Ростопчин был прекрасно осведомлен на этот счет. Он лично собирал сведения о Романе Медоксе для министра полиции Вязьмитинова и знал, что старик выгнал сына из дома за распутство, когда тому минуло всего шестнадцать лет. С тех пор они не поддерживали никаких отношений.
– Тогда что же? – задумался на мгновенье граф и вдруг, осененный внезапной догадкой, воскликнул: – Неужели денег хочешь просить на театр?!
– Я подумал, раз уж государь выделяет средства на восстановление города… Может быть, и Петровский восстановим?
Губернатор издал сдавленный стон, тяжело вздохнул и признался:
– Дело в том, мой дорогой друг, что государь не больно-то расщедрился. Выделил на Москву всего двадцать миллионов, тогда как, по самым скромным подсчетам, требуется полмиллиарда, а то и целый миллиард. О чем ты изволишь просить?
– Я построил Петровский всего за сто тридцать тысяч рублей… – робко начал тот, но Федор Васильевич его перебил:
– Когда это было? В восьмидесятом году? Нынче лес дороже втрое против довоенного. О прочем уж не говорю!
– Господи! – всплеснул руками Медокс. – Что же мне делать? Где взять денег?
– Сейчас никто не даст, – покачал головой граф. – Погоди немного, дай Москве отстроиться.
– Мне уже шестьдесят шесть, – сообщил упавшим голосом антрепренер. – Как долго еще ждать? Я хотел выстроить новый театр и помереть со спокойной душой.
– Ну, рано еще себя хоронить, – подбодрил его Ростопчин. – Увидишь еще свой ненаглядный Петровский во всей красе.
Михаил Егорович подошел к окну, побарабанил пальцами по стеклу и вдруг, сменив грустный тон на вдохновенный, заговорил:
– А может, и к лучшему, что прежнего Петровского больше никогда не будет. Вместо него я вижу Большой оперный дом. – В его темных глазах загорелись огоньки. – Не стоило мне строить парадное крыльцо с выходом на Петровку. Каретам негде развернуться, да и вообще тесновато и грязненько. Парадное крыльцо театра должно выходить на эту площадь, никак иначе.
– На какую площадь? – удивился губернатор. На миг ему показалось, что он имеет дело с безумцем, утратившим здравый смысл среди семейных и финансовых неурядиц.
– Да на эту же! – Медокс снова ударил пальцами по стеклу.
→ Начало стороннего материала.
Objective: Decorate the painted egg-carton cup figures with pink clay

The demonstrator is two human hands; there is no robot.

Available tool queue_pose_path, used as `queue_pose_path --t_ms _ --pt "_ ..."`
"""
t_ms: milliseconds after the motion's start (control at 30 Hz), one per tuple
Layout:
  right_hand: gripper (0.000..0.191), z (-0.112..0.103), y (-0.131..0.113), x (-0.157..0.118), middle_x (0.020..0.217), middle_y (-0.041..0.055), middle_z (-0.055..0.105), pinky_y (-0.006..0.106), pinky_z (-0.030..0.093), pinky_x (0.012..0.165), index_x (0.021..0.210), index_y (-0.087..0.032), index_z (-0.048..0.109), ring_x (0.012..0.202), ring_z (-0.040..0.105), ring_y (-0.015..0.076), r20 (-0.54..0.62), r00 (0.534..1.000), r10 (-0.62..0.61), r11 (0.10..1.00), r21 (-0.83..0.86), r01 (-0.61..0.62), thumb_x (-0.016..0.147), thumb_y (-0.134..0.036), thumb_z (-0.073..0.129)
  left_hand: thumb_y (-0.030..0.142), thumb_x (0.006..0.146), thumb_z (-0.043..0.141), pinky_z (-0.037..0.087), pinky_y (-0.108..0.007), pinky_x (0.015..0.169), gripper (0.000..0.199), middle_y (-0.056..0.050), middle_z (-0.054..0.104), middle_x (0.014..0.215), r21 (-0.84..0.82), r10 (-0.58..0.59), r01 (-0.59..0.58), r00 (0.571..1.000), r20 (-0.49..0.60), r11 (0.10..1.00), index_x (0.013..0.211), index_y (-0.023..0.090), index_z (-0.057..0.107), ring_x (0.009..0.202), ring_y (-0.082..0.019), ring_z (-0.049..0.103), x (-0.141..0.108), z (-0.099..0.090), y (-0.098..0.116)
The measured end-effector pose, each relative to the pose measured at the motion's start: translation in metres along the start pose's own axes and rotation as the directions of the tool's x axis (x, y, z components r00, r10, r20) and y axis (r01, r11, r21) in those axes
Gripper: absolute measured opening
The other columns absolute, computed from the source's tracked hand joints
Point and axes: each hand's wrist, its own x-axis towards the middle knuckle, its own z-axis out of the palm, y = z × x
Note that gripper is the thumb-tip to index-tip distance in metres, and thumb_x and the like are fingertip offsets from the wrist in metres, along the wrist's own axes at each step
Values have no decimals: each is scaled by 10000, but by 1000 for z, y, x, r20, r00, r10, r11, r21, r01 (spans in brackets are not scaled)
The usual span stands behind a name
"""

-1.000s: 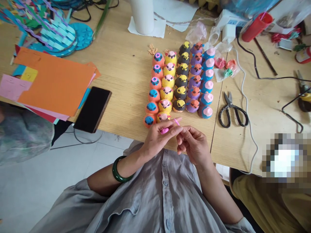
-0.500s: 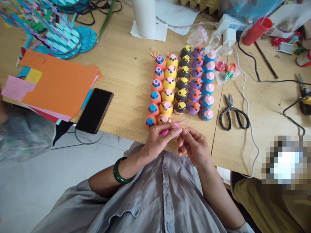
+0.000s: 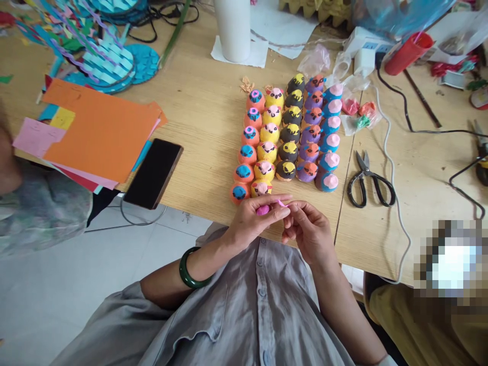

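My left hand (image 3: 251,219) is closed around a lump of pink clay (image 3: 263,210), from which a thin pink strand (image 3: 282,203) stretches toward the right. The fingertips of my right hand (image 3: 307,223) pinch the strand's end, close to my left fingertips. Just beyond my hands stand rows of small painted domed figures: orange with blue tops (image 3: 243,173), yellow with pink faces (image 3: 264,171), black with yellow (image 3: 285,170), purple with orange (image 3: 307,171) and blue with pink tops (image 3: 329,181). Three orange ones at the back carry pink rings.
Black-handled scissors (image 3: 366,183) lie right of the figures, beside a white cable (image 3: 388,147). At left are a phone (image 3: 153,174) and orange paper (image 3: 102,134). A white cylinder (image 3: 233,30) and red tube (image 3: 407,53) stand behind. People sit at both sides.
The pink strand now reaches from my left fingers to my right fingertips, and more of the pink lump shows. The view has shifted slightly, so the table's things appear further right.
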Motion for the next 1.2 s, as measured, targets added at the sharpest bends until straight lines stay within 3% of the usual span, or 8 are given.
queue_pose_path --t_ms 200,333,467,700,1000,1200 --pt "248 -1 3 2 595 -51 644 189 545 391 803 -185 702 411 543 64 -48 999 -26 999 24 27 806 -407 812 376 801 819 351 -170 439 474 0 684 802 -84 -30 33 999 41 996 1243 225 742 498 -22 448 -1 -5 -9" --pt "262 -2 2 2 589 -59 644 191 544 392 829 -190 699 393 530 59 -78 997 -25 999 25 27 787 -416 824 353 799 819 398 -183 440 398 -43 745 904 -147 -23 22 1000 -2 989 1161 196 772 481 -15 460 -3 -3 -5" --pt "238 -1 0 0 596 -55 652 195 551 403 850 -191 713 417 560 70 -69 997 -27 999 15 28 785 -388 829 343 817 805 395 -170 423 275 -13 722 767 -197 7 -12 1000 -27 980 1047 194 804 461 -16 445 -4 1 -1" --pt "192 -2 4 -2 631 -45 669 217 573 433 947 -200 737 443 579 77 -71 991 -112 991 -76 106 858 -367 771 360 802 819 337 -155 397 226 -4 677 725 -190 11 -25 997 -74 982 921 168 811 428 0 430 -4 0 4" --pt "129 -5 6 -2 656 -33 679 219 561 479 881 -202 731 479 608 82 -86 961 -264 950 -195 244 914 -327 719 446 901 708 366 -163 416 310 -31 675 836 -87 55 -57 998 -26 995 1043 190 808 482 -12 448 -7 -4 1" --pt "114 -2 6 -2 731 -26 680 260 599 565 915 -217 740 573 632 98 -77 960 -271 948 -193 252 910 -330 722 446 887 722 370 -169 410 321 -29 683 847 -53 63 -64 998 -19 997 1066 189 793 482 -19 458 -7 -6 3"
В окне стоял густой туман, поднимавшийся от серой, непролазной топи с островками почерневшего снега. Болото простиралось до самой речки Неглинки, вонючей, загрязненной вековыми стоками большого города.
– Опомнись, дружище, ведь там болото, – фыркнул Ростопчин. – Всегда было болото и всегда будет.
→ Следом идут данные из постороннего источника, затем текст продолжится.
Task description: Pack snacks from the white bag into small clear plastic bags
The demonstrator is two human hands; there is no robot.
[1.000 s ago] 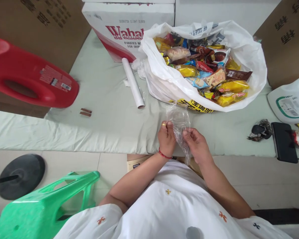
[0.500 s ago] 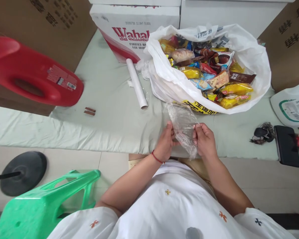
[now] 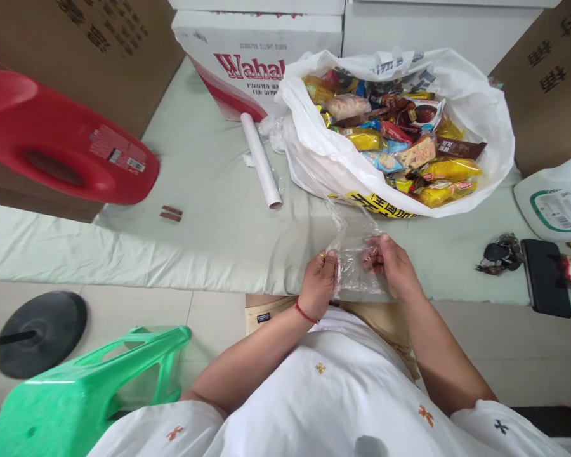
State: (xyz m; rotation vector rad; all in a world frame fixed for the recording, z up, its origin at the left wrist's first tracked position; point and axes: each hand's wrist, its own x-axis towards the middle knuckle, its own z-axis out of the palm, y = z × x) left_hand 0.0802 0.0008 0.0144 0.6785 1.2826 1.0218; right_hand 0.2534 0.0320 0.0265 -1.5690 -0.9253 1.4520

– Ерунда, – отмахнулся знаменитый механик, бывший преподаватель математики и физики. – Неглинку надо замуровать в трубу, и тогда болото высохнет. Я уже все подсчитал и вычертил, даже показал кое-кому чертежи. Здесь, перед театром, должна быть площадь! На ней надо разбить клумбы и фонтаны, как в Петергофе…
Михаил Егорович продолжал расписывать свой проект, но губернатор его уже не слушал. Ему вдруг привиделась незнакомая площадь с фонтанами и толпа людей. Люди что-то возбужденно обсуждали и указывали пальцами в сторону фонтана. Он шел туда, а толпа покорно расступалась, расчищая ему дорогу. Наконец он увидел то, что было предметом общего ужаса и любопытства. В фонтане лежал человек, вернее, то, что от него осталось. Вместо лица у человека был кусок отбитого мяса, без глаз, без носа и рта.
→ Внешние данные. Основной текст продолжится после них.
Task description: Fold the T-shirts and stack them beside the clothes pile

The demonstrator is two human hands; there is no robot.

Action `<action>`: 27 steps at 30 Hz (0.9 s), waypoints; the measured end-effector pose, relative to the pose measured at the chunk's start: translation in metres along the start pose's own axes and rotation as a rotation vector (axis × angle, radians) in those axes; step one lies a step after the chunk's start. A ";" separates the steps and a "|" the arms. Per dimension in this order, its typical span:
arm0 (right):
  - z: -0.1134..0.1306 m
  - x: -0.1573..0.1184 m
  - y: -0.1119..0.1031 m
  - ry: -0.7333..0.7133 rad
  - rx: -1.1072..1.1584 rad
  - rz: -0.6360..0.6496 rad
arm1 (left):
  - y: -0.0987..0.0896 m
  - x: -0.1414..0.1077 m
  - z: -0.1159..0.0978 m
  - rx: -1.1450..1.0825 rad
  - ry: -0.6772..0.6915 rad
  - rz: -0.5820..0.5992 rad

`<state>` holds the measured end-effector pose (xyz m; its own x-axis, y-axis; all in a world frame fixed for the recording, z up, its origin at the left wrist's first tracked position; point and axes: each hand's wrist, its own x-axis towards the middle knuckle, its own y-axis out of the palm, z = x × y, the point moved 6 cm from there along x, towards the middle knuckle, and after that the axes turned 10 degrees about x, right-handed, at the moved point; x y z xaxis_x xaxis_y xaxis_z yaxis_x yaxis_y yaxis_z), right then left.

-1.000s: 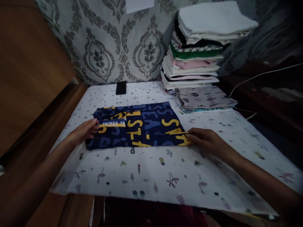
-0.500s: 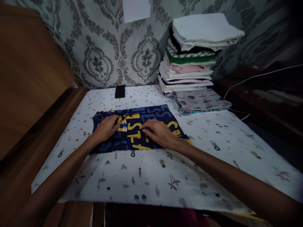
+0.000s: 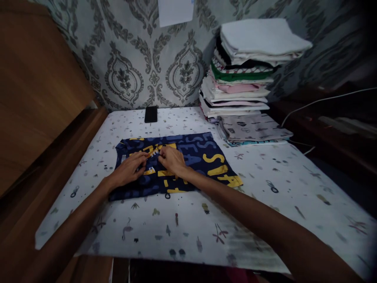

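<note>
A navy garment with yellow and blue letters (image 3: 216, 159) lies on a white patterned cloth (image 3: 188, 232) over the table. My left hand (image 3: 129, 169) rests on the garment's left part, its fingers bent and spread a little on the fabric. Close beside it, my right hand (image 3: 171, 159) is on the upper middle of the garment, with thumb and fingers pinched together on the fabric. Small folds show in the fabric between the two hands.
Behind the garment lies a black phone (image 3: 151, 114). A tall stack of folded clothes (image 3: 238, 94) stands at the back right, with a grey printed folded cloth (image 3: 253, 126) in front of it. Wooden furniture (image 3: 38, 90) borders the left side; a white cable (image 3: 318, 101) runs at the right.
My right hand has moved left, close to my left hand, and now pinches the fabric. The garment's lower left edge has come nearer to me, and the view has shifted slightly.
</note>
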<state>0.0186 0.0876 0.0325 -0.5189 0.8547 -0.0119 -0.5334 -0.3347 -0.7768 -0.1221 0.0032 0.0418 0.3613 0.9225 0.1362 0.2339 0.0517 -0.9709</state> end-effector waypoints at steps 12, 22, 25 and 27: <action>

Федор Васильевич с трудом стряхнул с себя наваждение. В последние дни купеческий сын Верещагин являлся ему в самые неподходящие моменты.
– Идея замечательная, – холодно похвалил он Медокса, – да только тут и тремя миллионами не обойдешься.
Старик будто проснулся, отрезвленный его голосом. Он тихо, несмело проговорил:
– Я знаю, что не доживу до того дня… Но вы должны мне пообещать, что все будет именно так, как я задумал…
– Ничего я не могу обещать, – раздраженно перебил граф, – потому что завтра меня погонят из Москвы взашей, и поминай как звали! Идемте-ка лучше к нашим дамам!
Когда садились за стол, неожиданно прибыл еще один гость – князь Белозерский, с которым Медокс едва был знаком. Илья Романович в последний момент решил принять приглашение опального антрепренера и отобедать у него, чтобы лишний раз напомнить Москве о своей фальшивой племяннице-авантюристке.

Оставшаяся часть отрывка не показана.